I worked out the scale from the images I got off the web, using the barrel size as the reference point. Since it is a two handed weapon was by the end was going to be pretty heavy I started by making a spine for the gun. Internal panels were put on both sides so that the body would be good and strong. I just 1/2 inch MDF for these piece and 1/4 inch MDF for the shell of the body to try and keep down the weight as much as possible. The barrel was made from a 5"Hard rubber water pipe. At the start this is where most of the weight came from so I was worried she was going to be from heavy, but that sorted it's self out later, when more was added on.

The handle was going to be made from clay but that didn't last to long so I glued two piece of 1/2 inch MDF on either side and sanded them down into a nice curved hand grip. The Mag for the bolter was a tricky build, and something I didn't have s ref image to go off as a Heavy Bolter is belt fed. I also started using polyfiller to fill in the joins between the wood and cover up the holes of the nails. This stuff worked wonders. I also remember that I had to put in a breach from the shells to exit.

Sadly I don't have any proper woodwork clamps, which time and time again would have been a God send, so I was forced to impervise with what ever heavy weights I could find. But about half way through the build I found this purple clamp which was used to securer the undercarriage for the barrel. A second hole was cut above the barrel for the scope, which was just a short piece of 2" pipe I had a home from another build.

Were as the clay didn't work for the other handle it did hold for this one. I glued it in place to make sure it wasn't going anywhere. I roughly sculpted the shape and once it was safe to work on, I sanded it smooth and into a more defined shaped.
Once the main body was finished I started carving out and shaping the external details. Nearly all of these where made from either 1/2 or 1/4 MDF. I just followed the details that where on the images I got off the internet. I'm not sure what any of these extra dodads do but who am I to argue with the design of Games Workshop.

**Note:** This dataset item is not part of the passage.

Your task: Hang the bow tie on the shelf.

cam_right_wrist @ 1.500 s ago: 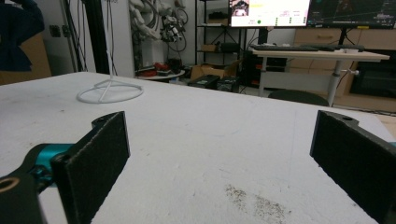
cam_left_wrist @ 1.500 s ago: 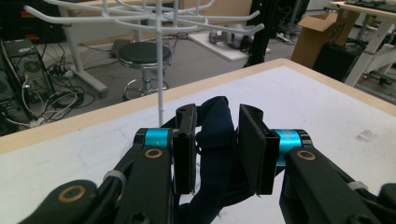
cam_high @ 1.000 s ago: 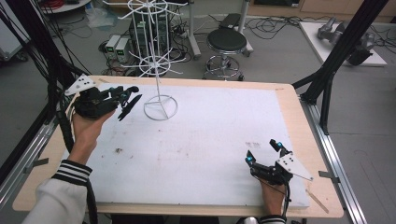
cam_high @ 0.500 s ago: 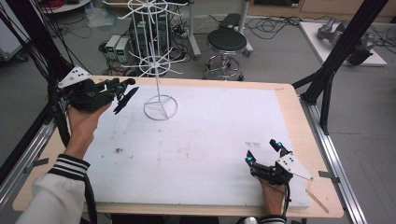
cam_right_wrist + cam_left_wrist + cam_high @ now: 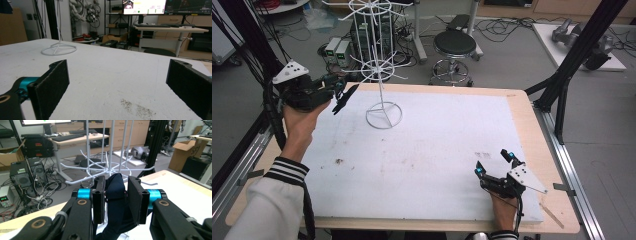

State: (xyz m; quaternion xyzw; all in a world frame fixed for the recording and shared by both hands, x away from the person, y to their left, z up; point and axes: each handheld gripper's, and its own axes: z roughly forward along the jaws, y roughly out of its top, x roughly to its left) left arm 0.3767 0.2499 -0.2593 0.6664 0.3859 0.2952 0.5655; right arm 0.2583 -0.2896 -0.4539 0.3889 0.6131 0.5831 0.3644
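Left gripper risen toward white rack, dark cloth clamped, bottom cut off

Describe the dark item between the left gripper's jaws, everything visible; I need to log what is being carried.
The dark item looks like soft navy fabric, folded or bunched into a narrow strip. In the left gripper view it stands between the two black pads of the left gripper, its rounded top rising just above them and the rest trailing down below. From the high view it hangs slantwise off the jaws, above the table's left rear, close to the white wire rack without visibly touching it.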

I found little studs at home from some leather work I did in the past and they worked perfectly as added detail. The breach was a tricky one. I sanded down a piece of 1/2 inch MDF until one of its sides was curved. Then glued it onto the inside of the hole to give a nice sense of depth in the prop. I then just covered the breach. I've learned from this that I need to get a better sander.
The same details where added to the backside of the gun, minus the breach. Once again the polyfiller was a great help here as I use clay at first to fill those gaps and holes but it didn't sit right. Once all the polyfiller had set I sanded it all down till it was flush with the model. I cleaned it down to remove all the dust and she was ready for her first coat of primer.

Rocky Horror Laser

I'm a Huge Rocky Horror Picture Show fan and I'm part of a Rocky Horror troop. We put on a show three times a year and the one thing that has always bugged me is the prop we use for Riff Raff's Laser at the end of the show. It was a devil's pitch fork with tin foil wrapped around it. So I build a proper laser.

It started, like all good prop builds do, with a few lengths of pipe cut and drilled to size. The main body was 2" and the handle 1". I used copper pipe at the points of the laser.

This was the only really difficult apart of the build. I tired using a bending pipe to get a nice natural curve but without any luck so I was reduced to hammering and bending it by hand. Not pretty but it worked.

I used a container from a kids toy you get out of vending machines at the cap on the end. A screw in cap was used to hold the middle piece in place.

Clay time. I used Milliput on the all seames, the tops of the copper pipes and the dents in this curves to give the whole prop the look of being one piece. Once the Clay was hard I sanded it down smooth.


The lighting bolt on top was a last minutes addon, before I primed the body, as I had almost forgotten about it.

A few coats of primer and Shiny Gold paint later and we have the finished prop ready for its debut on stage.